The field of Cybersecurity has always been at the forefront of technology innovation, as certified Cybersecurity professionals deploy ever-more innovative tools to keep bad actors away from their critical corporate assets. Meanwhile, the field of artificial intelligence (AI) has been on a similarly high-flying trajectory for over a decade. Now, AI is crossing paths with the Cybersecurity world in a big way, and the intersection of the two segments will have profound global implications.
Cap Gemini reported last year that 63 percent of organizations plan to employ AI this year, and 69 percent believe they will not be able to respond to cyberattacks without AI. Accordingly, a report from Zion Market Research shows that the market for Cybersecurity-related AI will reach $30.9 billion by 2025, growing at about a 23 percent CAGR between 2019 and 2025.
Following are a few trends that are resulting from the intersection of these two sectors, and how they will impact everyday companies and their Cybersecurity professionals.
The Cybersecurity Skills Gap Drives AI Adoption
As fast as the Cybersecurity field is growing, there is still a shortage of qualified Cybersecurity professionals who can fill needed roles. Forbes recently reported that there would be 3.5 million Cybersecurity jobs left unfilled by companies in 2020. That’s more than three times the number that went unfilled just six years ago.
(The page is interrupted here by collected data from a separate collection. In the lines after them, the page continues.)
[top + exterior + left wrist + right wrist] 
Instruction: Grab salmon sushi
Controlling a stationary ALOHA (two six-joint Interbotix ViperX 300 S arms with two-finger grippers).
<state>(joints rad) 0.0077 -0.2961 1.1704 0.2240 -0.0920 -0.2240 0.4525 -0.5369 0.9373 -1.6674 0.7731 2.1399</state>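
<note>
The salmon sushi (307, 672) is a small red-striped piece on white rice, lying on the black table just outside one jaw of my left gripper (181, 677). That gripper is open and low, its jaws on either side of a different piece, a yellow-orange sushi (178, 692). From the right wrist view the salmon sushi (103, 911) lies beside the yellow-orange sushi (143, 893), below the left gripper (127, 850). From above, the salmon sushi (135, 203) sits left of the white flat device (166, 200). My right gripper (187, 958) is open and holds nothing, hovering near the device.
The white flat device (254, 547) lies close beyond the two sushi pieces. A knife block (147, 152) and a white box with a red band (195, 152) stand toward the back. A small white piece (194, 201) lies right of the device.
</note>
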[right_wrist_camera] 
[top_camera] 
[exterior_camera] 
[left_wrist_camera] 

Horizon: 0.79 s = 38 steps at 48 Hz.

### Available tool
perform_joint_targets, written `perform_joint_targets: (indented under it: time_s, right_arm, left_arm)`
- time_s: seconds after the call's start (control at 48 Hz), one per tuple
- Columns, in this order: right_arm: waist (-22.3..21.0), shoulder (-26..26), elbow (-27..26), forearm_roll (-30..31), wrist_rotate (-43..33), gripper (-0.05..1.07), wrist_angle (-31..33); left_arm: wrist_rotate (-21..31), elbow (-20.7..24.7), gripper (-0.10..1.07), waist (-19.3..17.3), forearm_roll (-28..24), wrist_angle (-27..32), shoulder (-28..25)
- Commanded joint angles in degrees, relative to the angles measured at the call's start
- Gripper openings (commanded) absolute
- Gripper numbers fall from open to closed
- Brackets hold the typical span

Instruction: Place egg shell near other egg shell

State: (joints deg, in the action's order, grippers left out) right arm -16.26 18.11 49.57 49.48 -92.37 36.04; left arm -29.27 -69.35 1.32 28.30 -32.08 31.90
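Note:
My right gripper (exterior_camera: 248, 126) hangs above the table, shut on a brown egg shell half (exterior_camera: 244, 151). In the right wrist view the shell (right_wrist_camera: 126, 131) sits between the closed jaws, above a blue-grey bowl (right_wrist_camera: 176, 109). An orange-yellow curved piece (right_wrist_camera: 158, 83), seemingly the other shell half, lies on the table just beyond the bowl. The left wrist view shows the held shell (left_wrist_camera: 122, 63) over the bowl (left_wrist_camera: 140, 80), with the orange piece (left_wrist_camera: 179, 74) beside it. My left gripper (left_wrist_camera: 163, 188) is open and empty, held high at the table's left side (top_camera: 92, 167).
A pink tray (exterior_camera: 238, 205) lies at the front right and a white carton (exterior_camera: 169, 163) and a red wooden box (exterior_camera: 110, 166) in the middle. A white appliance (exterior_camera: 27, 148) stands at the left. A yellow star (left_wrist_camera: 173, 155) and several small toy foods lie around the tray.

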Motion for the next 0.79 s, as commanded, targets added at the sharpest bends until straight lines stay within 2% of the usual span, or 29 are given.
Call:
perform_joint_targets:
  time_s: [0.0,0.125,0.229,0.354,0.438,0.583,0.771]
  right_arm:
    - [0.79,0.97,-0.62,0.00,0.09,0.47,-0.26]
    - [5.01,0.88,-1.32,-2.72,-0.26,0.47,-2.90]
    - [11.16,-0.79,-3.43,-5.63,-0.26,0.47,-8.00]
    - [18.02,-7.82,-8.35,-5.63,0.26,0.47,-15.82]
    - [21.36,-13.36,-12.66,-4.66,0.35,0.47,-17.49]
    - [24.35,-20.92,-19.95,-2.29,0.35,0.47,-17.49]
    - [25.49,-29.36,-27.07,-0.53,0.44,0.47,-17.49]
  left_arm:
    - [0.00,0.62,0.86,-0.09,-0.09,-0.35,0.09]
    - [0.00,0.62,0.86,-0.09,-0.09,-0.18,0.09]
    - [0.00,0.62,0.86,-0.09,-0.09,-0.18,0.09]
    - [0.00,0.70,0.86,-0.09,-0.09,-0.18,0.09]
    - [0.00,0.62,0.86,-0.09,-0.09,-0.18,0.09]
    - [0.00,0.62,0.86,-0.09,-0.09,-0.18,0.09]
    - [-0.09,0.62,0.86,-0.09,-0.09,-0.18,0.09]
The growing skills gap will present an ongoing challenge to companies that are fighting to survive an onslaught of growing attacks from hackers and cybercriminals. With such a shortage of experienced Cybersecurity professionals and the volume and severity of attacks increasing, more companies are relying on cyber AI to automate the security initiatives that they already have in place. AI is becoming the trusted workhorse of many Cybersecurity activities, from threat detection to faster response.
Good Meets Bad in Adversarial AI
It’s not hard to forget that the Cybersecurity war is a two-way street, with cyber criminals doing their best to attack infrastructure and Cybersecurity champions working hard to keep the bad actors at bay. In what’s now known as “adversarial AI,” both sides are utilizing lightning-fast AI tools—one side utilizing it to sharpen their attacks, and the other using AI to defend the infrastructure.
More than 70 percent of organizations are currently testing use cases for AI Cybersecurity, including detecting potential fraud and intrusion, communicating risk assessments to management, and running behavioral analysis, among other tasks. AI can do it with higher speed and learn from its experiences to predict and prevent new attacks. The technology can even be an excellent tool for Certified Ethical Hackers (CEH), those who are trained in the ways of cybercriminals but do it for the benefit of stopping them.
And when it comes to identifying threats, AI is now being used to go beyond just alerting of impending attacks to taking a more intelligent “risk context” approach. This approach “combines data-classification, trust modeling, and security analytics to give a better contextual understanding of a threat and reduce the number of false positives.”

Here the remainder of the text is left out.